I have some items in my collection I cant tell if real or fakes:(

First one is a ring, bought it as greek. The silver seems to be old, but the stile is strange.


Second is a seal I never saw this form. Looks like a syrian man, scene man kills lion.I bought it as sumerian,but 100% its never sumerian!

Maybe someone can help?Thanks a lot.


I'm afraid to say that in my eyes this is not an ancient piece. It looks neither Greek nor Roman.

The metal looks new in form and the style of the carving does not look Greek at all.  It's simply not fine enough!

Who sold it to you as ancient Greek?




Here is the seal piece




Basically "Sumerian" in style but...........

Anyway lets see what others say.


The source of your acquisition will tell you a lot.

If from one of the many extremely dubious eBay sellers,

then a high chance, bordering on certainty, that it's not good. 



 Asgorath asks about these


The seller says:


The four pieces were given to me by my grandfather. I have no idea as to how valuabe they are. I was told they are over 2000 years old. The smallest ushabti is 3 and 1/2 inches tall. (9cm). The larger two are 6 and 1/2 inches tall. (16cm). The other piece of a female face is 4 inches tall and 3 inches wide (10cm tall, 7cm wide). 


I have emailed the seller today 26/7/05 telling him/her/it that these are dreadful fakes.

(They look like the stuff acquired by the hundreds from the notorious eBay sellers we know only too well.)  


I'm not likely to get a reply from the seller  (who is using the private auction mode!),  but watch this space!


6/8/2005  Never got any response.





   From Dik on the yahoo group




1. The grey one (with the glyph's) has almost open hands, they should be more like fists because the shabti should hold a pick and a hoe in each hand.

2. The head is a fantasy product and this kind of wig with the ureaus was not invented by the old Egyptians as far I know.

3.  The shabti with the Ba-bird (the brown one) is also a product of modern imagination. The Ba-bird is much too big. Underneath the Ba one should expect horizontal lines with a spell, not other pictures.

4. The shape of blue one with the front register is totally wrong, the arms, the attributes, etc.


The seller writes:

The four pieces were given to me by my grandfather.....etc etc "
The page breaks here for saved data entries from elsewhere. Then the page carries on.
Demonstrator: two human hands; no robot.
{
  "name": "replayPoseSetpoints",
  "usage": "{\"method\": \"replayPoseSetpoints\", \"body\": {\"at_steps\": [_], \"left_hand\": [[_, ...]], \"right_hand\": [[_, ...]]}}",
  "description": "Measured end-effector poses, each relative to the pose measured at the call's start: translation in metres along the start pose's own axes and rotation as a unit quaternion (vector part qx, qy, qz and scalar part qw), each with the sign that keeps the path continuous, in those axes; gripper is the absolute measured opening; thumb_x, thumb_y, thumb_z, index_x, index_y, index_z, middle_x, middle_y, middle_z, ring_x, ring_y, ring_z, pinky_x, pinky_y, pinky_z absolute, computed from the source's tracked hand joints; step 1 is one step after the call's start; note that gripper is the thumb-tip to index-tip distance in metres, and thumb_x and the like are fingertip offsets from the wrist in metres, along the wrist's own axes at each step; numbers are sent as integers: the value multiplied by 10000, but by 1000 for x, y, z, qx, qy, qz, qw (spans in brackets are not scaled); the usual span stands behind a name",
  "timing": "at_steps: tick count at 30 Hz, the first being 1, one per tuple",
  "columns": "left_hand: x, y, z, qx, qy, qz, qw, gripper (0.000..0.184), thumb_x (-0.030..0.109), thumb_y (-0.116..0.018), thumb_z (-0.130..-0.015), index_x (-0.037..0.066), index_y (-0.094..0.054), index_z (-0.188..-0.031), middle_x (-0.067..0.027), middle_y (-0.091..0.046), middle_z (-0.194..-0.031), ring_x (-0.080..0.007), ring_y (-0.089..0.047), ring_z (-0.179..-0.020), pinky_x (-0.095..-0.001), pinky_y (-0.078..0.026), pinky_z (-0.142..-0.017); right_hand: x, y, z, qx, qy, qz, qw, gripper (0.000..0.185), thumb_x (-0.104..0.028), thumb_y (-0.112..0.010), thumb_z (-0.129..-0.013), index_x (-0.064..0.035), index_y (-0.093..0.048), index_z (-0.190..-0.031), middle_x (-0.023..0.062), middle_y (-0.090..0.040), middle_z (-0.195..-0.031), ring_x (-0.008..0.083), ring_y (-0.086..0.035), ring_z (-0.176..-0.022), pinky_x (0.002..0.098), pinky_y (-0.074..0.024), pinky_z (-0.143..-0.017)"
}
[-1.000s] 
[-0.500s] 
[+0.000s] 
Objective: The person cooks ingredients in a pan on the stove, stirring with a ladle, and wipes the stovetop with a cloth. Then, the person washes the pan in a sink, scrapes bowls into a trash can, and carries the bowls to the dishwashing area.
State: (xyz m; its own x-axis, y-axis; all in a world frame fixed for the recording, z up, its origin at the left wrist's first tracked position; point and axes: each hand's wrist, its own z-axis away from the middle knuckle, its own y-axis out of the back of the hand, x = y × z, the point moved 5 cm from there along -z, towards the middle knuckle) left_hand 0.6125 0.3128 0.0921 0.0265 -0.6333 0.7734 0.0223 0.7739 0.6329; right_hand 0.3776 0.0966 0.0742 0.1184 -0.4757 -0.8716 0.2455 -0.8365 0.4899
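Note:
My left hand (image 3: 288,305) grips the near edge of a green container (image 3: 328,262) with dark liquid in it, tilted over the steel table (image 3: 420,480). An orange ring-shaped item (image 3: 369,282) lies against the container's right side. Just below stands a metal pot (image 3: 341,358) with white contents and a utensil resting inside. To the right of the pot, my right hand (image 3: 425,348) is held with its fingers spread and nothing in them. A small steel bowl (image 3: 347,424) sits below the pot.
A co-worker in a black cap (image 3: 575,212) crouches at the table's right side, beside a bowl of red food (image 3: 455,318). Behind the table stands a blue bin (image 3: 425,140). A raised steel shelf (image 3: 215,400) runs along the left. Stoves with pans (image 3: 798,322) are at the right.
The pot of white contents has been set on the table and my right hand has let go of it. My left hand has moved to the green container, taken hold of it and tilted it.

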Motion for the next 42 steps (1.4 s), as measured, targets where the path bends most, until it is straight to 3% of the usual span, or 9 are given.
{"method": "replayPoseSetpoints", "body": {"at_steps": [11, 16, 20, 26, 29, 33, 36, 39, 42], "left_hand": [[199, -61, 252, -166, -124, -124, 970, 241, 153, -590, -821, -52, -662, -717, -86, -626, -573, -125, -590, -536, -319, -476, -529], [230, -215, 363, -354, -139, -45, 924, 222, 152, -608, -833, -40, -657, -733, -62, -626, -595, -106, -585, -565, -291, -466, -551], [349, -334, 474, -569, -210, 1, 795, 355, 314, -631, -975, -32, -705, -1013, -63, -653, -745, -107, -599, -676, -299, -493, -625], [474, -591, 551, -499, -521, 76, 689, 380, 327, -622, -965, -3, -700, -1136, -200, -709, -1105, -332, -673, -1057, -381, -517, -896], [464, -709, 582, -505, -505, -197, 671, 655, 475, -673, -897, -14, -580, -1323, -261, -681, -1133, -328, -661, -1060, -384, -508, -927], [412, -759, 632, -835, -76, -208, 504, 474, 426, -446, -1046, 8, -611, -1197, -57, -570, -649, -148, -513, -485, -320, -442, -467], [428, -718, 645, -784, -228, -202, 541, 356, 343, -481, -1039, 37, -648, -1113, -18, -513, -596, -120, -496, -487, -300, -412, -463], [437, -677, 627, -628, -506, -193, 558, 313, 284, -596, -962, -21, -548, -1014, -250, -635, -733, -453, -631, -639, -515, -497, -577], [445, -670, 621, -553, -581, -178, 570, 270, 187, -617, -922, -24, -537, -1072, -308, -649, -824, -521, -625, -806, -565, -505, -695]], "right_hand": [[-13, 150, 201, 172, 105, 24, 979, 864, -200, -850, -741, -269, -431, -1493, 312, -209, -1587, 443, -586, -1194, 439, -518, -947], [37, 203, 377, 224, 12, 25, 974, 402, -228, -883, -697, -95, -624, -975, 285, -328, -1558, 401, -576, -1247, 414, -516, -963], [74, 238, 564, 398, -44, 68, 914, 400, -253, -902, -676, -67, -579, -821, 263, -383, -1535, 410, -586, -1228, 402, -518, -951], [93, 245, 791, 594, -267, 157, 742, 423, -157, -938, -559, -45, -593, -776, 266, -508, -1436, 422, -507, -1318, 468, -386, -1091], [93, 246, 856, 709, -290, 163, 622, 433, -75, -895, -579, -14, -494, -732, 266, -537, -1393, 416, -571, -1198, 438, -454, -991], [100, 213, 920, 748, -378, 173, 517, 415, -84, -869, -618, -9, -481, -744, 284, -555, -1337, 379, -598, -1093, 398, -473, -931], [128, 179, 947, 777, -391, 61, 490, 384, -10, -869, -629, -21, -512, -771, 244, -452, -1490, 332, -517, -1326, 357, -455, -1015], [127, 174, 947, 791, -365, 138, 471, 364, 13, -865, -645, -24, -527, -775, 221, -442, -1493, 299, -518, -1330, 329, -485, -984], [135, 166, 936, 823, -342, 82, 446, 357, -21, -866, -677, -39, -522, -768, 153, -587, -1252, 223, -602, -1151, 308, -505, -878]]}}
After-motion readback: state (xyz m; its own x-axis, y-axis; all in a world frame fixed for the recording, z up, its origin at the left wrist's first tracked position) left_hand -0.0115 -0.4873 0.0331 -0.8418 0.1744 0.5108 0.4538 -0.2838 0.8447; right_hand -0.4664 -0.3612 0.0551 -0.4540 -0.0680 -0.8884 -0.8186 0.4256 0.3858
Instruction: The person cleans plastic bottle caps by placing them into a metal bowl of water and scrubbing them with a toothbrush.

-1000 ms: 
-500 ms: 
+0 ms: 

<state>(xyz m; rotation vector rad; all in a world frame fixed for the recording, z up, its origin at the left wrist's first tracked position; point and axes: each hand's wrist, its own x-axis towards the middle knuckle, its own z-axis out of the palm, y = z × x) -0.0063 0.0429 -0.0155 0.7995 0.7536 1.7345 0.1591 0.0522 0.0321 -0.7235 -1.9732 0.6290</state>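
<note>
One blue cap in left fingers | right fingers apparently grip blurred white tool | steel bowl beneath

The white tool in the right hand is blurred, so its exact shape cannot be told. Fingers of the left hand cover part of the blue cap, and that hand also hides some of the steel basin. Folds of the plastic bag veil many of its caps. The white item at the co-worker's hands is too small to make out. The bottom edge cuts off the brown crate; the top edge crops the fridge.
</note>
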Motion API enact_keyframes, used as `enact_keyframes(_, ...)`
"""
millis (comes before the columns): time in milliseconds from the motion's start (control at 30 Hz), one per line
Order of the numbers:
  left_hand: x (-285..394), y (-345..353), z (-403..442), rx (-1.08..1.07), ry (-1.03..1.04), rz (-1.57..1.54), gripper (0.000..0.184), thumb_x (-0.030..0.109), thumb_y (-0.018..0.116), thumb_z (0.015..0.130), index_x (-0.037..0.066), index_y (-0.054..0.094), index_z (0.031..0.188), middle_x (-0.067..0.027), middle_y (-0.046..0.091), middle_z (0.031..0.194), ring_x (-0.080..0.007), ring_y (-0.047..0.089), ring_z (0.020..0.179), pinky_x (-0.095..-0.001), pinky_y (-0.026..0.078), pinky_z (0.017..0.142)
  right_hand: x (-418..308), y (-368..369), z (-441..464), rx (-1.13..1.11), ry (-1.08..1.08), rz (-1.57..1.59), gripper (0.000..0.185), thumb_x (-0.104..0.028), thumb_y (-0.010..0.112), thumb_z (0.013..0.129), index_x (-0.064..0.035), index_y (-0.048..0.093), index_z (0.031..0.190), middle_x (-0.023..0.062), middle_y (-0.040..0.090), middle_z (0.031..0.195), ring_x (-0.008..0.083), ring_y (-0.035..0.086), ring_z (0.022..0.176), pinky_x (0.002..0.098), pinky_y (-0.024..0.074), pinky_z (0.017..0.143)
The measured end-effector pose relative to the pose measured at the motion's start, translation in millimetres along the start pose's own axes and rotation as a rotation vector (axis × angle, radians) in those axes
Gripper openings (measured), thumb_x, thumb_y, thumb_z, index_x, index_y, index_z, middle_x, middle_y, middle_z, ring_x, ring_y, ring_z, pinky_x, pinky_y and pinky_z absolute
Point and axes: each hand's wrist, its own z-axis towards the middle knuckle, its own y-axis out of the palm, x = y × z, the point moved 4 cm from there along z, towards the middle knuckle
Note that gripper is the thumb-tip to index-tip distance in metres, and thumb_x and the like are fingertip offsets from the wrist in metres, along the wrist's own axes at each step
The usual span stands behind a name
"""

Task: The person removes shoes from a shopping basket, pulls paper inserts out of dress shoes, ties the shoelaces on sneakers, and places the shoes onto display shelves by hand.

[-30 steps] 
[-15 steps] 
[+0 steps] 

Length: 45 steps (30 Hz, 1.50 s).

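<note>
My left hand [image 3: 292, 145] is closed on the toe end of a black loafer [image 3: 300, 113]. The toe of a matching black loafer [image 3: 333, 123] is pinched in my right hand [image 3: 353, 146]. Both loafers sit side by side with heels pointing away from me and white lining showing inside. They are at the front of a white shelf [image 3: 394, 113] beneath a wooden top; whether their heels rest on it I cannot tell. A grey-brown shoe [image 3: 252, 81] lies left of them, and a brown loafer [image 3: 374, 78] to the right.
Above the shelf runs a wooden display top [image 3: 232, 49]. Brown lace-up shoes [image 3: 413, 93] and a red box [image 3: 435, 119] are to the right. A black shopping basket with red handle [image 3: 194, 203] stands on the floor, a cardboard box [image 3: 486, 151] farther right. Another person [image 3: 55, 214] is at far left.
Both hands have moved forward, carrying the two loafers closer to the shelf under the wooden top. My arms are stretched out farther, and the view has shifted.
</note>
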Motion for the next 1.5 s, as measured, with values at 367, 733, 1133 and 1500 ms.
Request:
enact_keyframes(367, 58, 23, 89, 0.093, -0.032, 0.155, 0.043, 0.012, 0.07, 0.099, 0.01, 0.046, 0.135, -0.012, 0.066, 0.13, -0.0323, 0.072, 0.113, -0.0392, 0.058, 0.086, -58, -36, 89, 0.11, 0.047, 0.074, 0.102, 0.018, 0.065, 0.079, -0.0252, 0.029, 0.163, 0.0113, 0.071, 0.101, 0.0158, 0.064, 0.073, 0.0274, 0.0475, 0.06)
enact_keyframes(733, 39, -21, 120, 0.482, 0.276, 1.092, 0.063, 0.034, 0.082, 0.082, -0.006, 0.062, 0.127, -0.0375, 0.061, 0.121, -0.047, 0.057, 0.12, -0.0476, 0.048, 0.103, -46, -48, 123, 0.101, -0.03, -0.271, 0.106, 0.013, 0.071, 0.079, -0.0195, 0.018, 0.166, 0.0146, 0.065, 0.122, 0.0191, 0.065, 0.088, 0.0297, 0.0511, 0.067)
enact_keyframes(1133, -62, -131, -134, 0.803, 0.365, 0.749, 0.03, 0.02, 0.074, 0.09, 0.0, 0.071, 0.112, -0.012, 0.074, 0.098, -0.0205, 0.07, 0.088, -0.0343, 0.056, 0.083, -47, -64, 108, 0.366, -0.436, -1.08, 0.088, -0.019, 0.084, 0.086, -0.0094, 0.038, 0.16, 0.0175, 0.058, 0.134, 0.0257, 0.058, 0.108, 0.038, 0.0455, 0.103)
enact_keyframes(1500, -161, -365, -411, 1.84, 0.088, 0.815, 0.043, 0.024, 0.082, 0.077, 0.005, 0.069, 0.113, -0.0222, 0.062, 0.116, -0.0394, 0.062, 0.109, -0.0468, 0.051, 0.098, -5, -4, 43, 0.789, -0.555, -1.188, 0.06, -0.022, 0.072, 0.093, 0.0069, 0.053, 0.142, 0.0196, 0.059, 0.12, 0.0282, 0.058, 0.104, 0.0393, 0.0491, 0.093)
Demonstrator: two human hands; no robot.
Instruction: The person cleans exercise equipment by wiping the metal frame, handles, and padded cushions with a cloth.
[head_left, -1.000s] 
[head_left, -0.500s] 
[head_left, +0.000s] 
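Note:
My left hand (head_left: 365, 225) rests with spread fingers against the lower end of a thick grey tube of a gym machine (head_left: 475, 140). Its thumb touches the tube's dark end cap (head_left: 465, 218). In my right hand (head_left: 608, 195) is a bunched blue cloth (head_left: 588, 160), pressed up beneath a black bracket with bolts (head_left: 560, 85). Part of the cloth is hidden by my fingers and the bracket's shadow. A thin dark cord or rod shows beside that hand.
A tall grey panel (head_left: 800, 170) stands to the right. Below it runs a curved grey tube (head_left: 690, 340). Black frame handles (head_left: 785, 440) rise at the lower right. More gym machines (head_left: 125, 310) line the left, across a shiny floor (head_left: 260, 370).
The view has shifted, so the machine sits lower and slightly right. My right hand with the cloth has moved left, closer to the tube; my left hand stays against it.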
He does not tell that he thinks they are really old, so in my opinion he is not doing anything wrong. Ethically of course he is doing wrong. The man is trying to sell souvenirs as genuine (he must know they are), he is trying to convince the buyer (with the famous grandfather story) that this could be a treasure. This is how it works in bazaars too.


Rule 1. Don't buy from people with private feedback

Rule 2. Don't buy from people that hide the id's of the bidders (unless you know the seller personally and you can trust him).

Rule 3. If you see an ushabti with a Ba-Bird on it save a least 20.000$, because that is what you have to pay to get a genuine one.